> Task objective
I need the number of lines in the data that contain the word "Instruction", and nothing beyond it.

> Raw data
===============

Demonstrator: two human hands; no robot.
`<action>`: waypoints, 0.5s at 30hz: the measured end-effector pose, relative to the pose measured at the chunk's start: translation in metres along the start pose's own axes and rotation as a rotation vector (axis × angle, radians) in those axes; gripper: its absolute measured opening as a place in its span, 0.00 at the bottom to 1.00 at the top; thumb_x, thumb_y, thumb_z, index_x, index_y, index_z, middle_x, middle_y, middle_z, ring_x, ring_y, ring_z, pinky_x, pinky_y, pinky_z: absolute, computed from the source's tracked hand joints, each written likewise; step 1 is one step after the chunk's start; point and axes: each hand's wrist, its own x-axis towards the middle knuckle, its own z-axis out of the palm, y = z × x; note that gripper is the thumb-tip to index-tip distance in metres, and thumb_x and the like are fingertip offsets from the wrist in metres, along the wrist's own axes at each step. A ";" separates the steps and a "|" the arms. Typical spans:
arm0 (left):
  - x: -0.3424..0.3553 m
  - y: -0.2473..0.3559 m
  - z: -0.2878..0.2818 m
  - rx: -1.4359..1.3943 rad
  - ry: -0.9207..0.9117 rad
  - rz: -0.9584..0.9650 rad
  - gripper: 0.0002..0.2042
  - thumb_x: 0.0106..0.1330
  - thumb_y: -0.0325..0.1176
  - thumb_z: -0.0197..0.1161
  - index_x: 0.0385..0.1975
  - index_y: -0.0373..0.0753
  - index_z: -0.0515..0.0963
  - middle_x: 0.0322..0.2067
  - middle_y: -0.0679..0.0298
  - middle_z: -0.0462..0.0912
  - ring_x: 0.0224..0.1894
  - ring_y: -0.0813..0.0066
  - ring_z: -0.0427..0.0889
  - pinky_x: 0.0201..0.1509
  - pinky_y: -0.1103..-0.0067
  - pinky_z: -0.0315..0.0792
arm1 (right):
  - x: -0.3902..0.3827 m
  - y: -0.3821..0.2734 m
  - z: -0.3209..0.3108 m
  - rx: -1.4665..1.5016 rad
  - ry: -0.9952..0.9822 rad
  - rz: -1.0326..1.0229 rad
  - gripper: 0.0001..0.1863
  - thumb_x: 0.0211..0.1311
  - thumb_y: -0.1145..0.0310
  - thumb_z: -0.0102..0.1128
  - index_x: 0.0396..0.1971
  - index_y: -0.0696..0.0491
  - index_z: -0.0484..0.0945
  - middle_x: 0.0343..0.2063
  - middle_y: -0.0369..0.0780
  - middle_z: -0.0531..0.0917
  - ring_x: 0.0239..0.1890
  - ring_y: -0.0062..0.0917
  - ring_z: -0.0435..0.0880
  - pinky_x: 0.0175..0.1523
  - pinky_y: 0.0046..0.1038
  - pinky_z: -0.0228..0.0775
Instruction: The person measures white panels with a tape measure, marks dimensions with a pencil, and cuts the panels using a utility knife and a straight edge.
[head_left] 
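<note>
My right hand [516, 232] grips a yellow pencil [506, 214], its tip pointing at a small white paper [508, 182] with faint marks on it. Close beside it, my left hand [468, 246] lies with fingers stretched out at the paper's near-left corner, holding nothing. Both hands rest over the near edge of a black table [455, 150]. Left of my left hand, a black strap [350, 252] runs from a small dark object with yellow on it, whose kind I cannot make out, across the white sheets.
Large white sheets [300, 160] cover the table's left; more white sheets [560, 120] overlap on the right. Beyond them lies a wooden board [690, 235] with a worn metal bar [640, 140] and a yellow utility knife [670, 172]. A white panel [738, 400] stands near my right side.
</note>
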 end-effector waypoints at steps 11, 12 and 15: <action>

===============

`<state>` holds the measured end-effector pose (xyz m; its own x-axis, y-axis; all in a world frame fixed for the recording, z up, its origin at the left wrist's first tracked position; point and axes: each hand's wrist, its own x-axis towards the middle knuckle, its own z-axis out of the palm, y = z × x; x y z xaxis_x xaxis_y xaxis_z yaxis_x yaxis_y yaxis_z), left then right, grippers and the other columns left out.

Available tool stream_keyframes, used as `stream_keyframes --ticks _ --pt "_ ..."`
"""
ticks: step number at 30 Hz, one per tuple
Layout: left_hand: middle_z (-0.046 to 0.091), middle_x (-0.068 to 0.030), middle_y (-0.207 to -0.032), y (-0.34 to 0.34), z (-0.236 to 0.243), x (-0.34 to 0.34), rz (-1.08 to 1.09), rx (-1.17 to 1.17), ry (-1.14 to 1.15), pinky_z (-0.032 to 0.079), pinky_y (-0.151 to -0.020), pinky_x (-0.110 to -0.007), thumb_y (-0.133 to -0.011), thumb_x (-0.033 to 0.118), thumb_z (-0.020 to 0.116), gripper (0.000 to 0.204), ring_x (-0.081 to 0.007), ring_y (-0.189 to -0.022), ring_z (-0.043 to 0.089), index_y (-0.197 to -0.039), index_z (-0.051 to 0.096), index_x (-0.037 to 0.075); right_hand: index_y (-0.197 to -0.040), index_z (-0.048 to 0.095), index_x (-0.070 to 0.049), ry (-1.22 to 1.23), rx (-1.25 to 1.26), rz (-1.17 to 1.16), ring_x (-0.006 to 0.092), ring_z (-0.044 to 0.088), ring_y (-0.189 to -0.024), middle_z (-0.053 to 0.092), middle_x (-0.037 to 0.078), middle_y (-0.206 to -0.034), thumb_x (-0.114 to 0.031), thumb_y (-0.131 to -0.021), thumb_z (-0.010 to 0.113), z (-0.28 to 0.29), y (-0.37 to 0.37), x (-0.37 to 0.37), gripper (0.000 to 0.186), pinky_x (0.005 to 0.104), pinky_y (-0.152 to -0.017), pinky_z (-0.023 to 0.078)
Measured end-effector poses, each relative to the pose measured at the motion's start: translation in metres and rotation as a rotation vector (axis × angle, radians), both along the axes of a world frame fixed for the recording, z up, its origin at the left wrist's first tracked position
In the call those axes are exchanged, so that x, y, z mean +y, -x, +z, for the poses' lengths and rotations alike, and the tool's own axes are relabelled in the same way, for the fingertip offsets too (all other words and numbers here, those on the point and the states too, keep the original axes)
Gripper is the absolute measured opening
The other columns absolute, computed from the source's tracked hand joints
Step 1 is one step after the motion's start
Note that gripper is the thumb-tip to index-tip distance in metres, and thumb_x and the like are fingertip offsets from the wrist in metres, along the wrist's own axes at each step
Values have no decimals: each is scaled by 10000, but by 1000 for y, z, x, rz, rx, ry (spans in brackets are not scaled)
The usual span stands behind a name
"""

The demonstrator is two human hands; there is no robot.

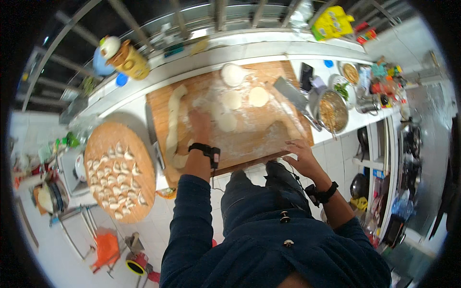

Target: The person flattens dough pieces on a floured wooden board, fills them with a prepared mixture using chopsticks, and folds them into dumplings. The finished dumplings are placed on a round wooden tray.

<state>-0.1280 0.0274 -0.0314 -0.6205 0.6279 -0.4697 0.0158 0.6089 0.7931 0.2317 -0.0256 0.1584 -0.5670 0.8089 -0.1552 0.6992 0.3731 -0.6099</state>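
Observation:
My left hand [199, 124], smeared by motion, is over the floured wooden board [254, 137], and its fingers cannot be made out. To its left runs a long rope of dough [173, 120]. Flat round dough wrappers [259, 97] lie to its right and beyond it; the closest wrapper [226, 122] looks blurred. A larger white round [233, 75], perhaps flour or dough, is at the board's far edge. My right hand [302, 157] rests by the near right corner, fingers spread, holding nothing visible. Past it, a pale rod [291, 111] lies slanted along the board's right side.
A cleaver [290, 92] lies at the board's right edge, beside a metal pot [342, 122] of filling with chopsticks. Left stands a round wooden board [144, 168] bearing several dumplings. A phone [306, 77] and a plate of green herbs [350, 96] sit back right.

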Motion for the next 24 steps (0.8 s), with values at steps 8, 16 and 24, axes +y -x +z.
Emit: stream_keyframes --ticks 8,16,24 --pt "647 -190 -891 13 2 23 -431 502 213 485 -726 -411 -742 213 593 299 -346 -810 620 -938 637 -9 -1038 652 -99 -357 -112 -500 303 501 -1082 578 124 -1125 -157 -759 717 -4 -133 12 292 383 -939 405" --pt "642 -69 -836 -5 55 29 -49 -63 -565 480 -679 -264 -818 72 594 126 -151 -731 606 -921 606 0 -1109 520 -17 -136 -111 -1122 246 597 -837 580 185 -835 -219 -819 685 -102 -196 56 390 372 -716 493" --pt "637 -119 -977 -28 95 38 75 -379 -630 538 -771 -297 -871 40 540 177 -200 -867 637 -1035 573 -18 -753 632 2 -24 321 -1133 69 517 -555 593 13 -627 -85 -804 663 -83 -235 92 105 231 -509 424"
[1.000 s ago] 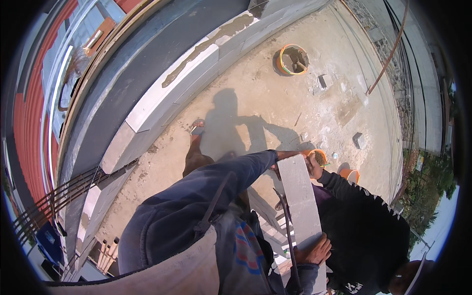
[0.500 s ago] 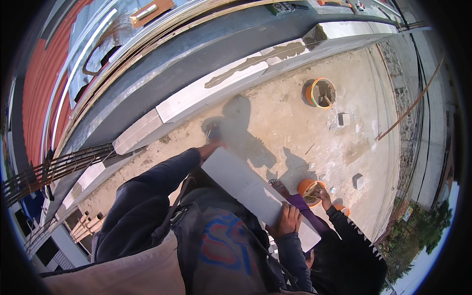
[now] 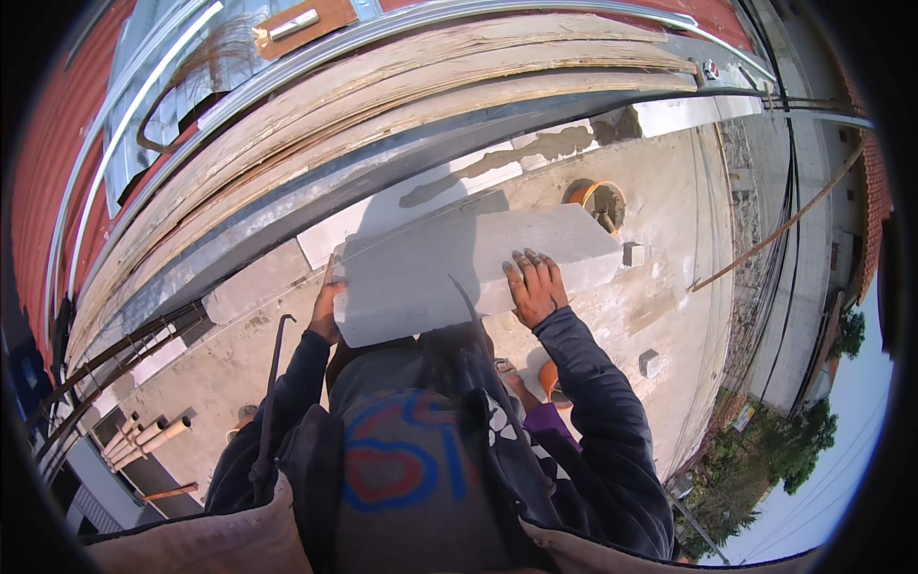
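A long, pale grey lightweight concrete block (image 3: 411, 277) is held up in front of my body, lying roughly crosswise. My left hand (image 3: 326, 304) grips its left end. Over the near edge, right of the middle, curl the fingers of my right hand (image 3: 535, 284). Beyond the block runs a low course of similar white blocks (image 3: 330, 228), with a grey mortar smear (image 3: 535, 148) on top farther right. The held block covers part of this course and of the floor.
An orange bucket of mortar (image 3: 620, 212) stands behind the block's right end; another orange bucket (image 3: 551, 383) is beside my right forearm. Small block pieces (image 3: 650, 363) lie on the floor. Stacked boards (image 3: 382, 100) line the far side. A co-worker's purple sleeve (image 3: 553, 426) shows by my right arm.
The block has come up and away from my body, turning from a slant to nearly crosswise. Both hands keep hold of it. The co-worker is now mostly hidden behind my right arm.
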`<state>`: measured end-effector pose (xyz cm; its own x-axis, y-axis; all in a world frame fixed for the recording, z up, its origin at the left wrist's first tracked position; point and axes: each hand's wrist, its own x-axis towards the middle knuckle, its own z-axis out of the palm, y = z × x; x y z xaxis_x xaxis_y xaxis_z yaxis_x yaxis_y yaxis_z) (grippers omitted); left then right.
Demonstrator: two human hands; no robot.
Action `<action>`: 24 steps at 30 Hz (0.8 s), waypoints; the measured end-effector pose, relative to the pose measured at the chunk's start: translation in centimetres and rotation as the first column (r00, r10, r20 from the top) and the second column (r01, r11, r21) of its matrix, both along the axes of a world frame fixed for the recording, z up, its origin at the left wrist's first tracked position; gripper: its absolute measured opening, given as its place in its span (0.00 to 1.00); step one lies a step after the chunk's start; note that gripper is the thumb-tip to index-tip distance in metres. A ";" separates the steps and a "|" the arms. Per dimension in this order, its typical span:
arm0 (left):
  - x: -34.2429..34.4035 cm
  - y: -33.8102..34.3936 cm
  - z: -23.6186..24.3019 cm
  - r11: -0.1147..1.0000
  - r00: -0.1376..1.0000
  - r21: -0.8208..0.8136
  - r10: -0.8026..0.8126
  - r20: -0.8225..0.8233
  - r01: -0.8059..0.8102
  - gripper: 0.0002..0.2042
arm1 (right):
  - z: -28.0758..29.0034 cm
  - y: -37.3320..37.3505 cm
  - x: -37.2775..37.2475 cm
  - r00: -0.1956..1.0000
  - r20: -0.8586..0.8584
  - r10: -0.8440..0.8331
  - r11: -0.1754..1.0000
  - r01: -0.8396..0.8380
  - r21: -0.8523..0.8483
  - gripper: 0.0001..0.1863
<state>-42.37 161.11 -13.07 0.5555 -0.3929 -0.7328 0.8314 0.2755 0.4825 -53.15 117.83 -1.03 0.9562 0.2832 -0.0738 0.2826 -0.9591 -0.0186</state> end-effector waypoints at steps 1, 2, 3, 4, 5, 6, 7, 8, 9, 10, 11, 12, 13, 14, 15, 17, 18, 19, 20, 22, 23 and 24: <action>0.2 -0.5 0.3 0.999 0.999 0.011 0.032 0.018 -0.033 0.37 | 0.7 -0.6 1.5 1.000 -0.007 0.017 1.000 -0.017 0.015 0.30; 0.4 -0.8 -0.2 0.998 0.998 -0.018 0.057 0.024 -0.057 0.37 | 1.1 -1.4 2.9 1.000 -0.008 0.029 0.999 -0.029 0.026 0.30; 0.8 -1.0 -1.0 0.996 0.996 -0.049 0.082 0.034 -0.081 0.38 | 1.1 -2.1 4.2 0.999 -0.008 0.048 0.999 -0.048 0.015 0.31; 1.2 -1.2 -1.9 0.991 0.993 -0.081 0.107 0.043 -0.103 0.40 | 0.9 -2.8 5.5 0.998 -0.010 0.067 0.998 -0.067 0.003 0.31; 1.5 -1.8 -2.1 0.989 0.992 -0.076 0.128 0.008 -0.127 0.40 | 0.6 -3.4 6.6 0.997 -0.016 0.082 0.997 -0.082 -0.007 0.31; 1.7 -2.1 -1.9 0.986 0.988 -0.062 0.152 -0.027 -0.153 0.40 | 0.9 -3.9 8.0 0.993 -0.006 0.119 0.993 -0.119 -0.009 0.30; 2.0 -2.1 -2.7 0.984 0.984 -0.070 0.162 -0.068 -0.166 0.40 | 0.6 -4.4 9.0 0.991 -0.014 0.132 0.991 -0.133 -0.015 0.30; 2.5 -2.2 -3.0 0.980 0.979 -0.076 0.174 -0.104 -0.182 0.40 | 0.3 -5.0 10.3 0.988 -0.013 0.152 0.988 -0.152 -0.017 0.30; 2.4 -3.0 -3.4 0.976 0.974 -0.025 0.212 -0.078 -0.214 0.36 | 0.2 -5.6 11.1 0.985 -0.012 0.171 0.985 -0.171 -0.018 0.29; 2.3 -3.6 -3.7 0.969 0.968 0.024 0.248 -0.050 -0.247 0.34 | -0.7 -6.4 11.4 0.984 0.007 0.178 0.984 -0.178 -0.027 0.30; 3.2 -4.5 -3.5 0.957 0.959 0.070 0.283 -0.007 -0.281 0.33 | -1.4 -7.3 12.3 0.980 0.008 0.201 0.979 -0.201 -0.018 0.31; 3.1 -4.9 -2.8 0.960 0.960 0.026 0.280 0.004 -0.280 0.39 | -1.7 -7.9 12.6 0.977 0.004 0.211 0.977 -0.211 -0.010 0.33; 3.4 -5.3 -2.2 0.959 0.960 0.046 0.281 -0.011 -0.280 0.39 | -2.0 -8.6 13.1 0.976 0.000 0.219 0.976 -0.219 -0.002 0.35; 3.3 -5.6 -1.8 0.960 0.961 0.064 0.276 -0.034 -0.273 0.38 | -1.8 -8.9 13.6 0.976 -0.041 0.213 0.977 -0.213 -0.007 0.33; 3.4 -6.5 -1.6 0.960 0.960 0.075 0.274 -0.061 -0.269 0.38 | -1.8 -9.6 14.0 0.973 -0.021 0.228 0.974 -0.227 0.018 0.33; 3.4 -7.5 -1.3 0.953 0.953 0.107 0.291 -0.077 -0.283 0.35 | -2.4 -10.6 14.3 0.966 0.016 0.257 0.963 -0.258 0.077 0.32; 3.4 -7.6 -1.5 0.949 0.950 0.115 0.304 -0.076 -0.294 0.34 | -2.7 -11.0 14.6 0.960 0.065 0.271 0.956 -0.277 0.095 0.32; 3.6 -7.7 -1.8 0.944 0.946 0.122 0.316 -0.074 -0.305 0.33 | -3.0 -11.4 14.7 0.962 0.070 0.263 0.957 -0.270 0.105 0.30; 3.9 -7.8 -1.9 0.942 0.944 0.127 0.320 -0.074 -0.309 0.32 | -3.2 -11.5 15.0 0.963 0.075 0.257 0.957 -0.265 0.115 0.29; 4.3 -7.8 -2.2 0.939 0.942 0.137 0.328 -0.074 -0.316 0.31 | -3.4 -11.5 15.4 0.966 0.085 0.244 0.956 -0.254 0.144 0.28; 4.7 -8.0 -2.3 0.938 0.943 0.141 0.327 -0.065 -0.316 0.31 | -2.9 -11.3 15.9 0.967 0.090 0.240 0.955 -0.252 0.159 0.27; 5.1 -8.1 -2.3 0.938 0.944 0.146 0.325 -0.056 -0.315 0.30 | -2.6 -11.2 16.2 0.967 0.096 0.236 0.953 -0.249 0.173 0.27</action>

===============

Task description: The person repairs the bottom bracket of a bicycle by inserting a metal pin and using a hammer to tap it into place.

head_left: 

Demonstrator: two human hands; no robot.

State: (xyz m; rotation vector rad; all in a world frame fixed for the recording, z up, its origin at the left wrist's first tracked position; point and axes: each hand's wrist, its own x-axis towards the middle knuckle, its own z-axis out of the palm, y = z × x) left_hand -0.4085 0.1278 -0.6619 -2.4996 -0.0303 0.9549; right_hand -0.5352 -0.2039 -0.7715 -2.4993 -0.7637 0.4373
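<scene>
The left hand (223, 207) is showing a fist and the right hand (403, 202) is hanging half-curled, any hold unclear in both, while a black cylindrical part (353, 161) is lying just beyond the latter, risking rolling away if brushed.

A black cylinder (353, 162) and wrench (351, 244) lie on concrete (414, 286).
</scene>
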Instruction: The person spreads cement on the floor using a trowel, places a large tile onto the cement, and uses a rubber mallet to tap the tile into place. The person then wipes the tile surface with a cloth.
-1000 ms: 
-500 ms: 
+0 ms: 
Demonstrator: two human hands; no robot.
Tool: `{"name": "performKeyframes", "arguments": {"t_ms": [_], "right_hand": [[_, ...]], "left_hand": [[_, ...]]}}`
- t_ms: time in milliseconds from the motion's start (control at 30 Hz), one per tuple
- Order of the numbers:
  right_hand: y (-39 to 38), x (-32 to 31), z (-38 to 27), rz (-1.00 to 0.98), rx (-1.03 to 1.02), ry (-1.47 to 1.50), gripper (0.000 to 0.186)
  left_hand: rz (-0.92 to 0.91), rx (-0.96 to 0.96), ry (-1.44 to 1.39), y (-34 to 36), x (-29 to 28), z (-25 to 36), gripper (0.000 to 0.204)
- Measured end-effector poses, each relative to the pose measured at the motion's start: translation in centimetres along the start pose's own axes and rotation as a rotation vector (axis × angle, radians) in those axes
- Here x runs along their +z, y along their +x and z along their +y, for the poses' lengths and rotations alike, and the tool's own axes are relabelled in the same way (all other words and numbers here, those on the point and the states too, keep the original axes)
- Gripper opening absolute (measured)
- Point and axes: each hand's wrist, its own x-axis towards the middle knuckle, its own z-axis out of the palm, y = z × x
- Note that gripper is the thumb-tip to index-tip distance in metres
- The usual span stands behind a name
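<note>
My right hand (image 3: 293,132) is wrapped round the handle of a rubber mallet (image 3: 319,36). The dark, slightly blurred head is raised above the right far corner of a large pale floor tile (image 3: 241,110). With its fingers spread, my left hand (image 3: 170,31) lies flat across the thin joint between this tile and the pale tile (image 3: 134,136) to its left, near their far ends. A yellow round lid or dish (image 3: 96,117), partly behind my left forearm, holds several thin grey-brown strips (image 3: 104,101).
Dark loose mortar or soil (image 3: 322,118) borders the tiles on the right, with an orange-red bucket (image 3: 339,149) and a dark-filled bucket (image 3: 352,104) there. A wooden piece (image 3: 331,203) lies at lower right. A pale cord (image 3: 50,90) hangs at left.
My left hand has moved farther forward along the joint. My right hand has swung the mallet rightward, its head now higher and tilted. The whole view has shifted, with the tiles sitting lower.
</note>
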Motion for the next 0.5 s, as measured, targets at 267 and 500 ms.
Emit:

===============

> Expected answer
2